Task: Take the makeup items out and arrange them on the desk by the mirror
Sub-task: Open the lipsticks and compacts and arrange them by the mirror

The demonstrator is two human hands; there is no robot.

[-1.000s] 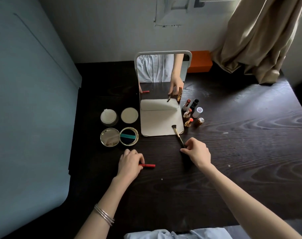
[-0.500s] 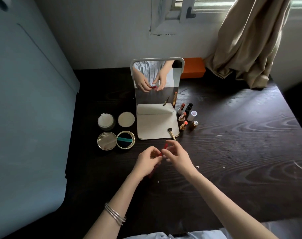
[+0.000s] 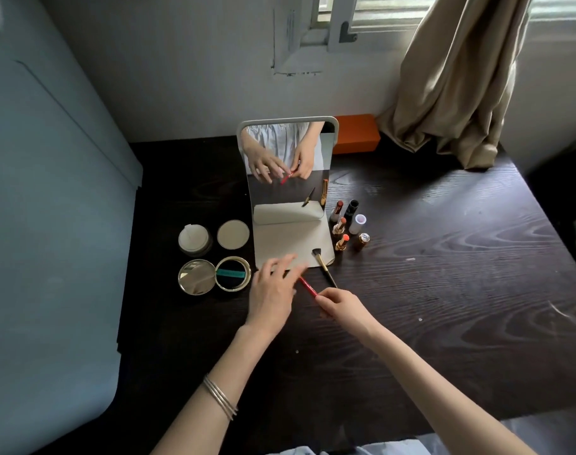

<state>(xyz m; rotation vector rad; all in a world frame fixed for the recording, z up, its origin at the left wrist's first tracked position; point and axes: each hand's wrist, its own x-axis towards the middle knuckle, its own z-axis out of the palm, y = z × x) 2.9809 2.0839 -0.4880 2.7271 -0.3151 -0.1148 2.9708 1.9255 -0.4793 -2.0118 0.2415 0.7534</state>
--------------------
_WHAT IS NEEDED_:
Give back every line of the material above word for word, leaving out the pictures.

_RESPONSE BELOW_:
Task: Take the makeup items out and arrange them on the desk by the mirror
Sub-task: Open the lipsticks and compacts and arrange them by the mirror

The demonstrator is two human hands; there is no robot.

[-1.000s] 
[-0.500s] 
[+0.000s] 

<state>(xyz m; rotation vector rad; all in a world frame fixed for the recording, z up, its origin at the left wrist's first tracked position; point and axes: each hand's wrist, its own x-axis towards the middle knuckle, its own z-axis out of the palm, y = z × x) 2.9809 2.0839 -0.4880 2.7271 -0.3151 -0.1148 2.9708 1.9255 -0.4793 -2.0118 0.2415 0.7534</state>

The required output has been given.